After a period of calm, Eurogeddon is back. The current form is a Cyprus headache. While it is a surprise to close watchers it has rattled markets. The reason seems to be the risk of deposit flight from weak to strong banks caused those who imagine that a deposit tax might happen elsewhere.
Australia did without deposit insurance for many years, and the Kiwis have (wisely) dumped it again, but in the context of the strongly unbalanced EUR banking system making deposits ‘at risk’ is likely to be destabilising.
The sell side research writes itself at this point. Re-cycle the charts about target-2 imbalances, talk about the limits to this system and the risk of break up, and then add a few lines about capital flight and circle the bits on chart when this last occurred.
The conclusion is fairly straight-forward. Folks exit the EUR for ‘harder’ currency options. They buy bonds in the US, CAD, SEK, AUD etc. This flow (or the anticipation of it) has sent the EUR down and EURUSD vol (1m) back toward the highs reached right after the Italian election — though this remains below the peaks reached in Q2’12, when folks feared a deposit run and breakup.
So does this matter for the RBA? I think that it does. The reason is that it reverses the ‘market easing’ that has given the RBA the scope to sit on the sidelines this year.
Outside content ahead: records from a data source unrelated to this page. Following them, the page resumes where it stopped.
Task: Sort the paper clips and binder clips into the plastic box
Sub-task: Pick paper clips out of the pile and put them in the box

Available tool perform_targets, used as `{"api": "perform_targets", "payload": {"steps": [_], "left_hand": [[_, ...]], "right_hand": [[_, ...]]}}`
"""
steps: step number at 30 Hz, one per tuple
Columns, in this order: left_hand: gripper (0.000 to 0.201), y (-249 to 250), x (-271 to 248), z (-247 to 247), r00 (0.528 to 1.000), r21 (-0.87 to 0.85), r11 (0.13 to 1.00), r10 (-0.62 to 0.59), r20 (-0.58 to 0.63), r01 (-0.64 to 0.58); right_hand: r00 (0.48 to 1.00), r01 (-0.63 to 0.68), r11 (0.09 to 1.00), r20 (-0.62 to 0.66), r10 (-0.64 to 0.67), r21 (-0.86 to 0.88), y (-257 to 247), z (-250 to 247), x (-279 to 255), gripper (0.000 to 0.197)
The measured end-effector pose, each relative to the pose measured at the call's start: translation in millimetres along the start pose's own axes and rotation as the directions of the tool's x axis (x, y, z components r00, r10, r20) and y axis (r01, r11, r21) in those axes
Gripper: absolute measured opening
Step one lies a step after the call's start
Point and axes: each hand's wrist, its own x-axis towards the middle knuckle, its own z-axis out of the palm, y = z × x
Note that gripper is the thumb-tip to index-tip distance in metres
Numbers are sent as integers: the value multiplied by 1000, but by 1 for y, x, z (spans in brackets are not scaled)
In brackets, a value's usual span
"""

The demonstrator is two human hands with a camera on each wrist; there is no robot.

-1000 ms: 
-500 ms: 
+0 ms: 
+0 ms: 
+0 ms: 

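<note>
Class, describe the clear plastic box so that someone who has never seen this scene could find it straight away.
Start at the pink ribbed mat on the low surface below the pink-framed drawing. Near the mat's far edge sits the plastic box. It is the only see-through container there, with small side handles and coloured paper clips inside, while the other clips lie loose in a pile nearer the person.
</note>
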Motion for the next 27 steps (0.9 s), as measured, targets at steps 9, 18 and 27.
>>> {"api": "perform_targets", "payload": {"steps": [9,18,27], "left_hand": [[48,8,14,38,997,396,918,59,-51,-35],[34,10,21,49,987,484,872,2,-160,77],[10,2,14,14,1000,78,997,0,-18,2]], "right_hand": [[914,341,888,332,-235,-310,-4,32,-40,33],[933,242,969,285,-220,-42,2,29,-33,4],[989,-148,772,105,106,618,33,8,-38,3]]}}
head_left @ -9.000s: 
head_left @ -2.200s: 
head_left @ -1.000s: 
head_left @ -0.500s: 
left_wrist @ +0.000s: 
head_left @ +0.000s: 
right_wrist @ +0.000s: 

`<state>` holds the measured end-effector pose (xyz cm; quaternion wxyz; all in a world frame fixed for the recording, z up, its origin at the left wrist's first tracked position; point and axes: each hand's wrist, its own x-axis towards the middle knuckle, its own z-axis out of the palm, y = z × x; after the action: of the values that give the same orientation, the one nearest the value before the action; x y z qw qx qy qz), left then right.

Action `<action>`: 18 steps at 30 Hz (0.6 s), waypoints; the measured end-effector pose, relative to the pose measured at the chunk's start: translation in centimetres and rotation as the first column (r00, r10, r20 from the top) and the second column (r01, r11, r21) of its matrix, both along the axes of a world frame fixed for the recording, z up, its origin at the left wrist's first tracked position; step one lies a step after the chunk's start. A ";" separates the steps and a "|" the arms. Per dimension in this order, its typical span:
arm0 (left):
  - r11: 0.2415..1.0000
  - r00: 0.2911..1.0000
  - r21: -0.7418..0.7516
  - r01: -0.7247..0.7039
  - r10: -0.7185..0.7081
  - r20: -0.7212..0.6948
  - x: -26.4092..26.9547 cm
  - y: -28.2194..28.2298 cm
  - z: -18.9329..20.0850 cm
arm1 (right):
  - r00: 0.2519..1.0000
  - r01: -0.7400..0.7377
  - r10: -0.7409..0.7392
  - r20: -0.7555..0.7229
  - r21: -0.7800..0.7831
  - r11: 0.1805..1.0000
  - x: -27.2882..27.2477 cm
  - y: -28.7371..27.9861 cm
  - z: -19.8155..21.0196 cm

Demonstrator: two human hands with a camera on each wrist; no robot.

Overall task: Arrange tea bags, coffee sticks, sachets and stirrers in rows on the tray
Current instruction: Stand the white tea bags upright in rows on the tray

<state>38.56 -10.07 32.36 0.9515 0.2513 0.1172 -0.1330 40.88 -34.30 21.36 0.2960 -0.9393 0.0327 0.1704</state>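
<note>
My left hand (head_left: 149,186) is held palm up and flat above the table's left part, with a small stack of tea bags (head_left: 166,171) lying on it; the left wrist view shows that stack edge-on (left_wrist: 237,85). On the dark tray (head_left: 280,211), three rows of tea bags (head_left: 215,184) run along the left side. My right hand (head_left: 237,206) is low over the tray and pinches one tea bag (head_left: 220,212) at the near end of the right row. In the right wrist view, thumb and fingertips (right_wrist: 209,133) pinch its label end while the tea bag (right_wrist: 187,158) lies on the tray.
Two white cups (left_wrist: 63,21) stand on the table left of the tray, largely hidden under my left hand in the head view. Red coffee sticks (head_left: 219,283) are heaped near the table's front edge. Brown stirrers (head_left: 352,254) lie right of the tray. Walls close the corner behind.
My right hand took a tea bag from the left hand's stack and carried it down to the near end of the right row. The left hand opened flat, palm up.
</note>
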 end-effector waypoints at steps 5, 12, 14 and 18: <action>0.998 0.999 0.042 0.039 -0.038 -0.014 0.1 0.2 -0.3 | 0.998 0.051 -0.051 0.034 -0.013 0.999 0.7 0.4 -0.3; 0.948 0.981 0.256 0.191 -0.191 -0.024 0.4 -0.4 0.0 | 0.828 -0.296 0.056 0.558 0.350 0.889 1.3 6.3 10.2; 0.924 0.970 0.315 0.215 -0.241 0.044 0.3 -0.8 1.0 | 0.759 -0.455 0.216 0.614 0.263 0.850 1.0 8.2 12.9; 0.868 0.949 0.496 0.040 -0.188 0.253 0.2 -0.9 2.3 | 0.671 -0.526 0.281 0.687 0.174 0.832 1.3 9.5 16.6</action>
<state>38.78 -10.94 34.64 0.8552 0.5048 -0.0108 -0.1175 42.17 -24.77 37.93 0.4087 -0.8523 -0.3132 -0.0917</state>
I think that the RBA expected to cut rates a little further at the end of 2012, however they have not had to do so this year. In part, this has reflected slightly better demand side data — however easier financial conditions have probably played a more important role than the modest pickup in domestic data. Easier financial conditions predict a later improvement in demand — so if sustained, the RBA would have had confidence that demand growth would improve further.
The main cause of the ‘market easing’ was a re-rating of risk assets (that began following Draghi’s convertibility speech mid’12, and was extended by FOMC’s move to open ended QE). Through this channel, markets have delivered an unusually large boost to household wealth and confidence, as well as easier finance and a lower cost of capital for firms.
These changes work a lot like lower rates (in some cases they are lower rates: such as tighter credit spreads) — by boosting wealth and confidence it boosts household consumption and by lowering the cost of capital and boosting expected returns, it lifts planned investment spending.
Both higher consumption demand and larger non-mining investment are a key part of the transition from a high mining investment economy to a ‘more normal’ economy. I had thought that the RBA would need to cut rates at any case to boost demand when mining investment declined (probably in 2014, if you believe the latest ABS capex survey), but had rolled my call on a near term easing as a result of the rude health of financial markets.
If this Cyprus debacle means that the market easing delivered by higher equity prices and tighter credit spreads is reversed, and business and consumer confidence follows equity markets down, the RBA will need to ease in the near term soon to keep things on track.
This will be especially the case if fresh bond inflows prevent the AUD from falling, as it ought to, when risk markets tank.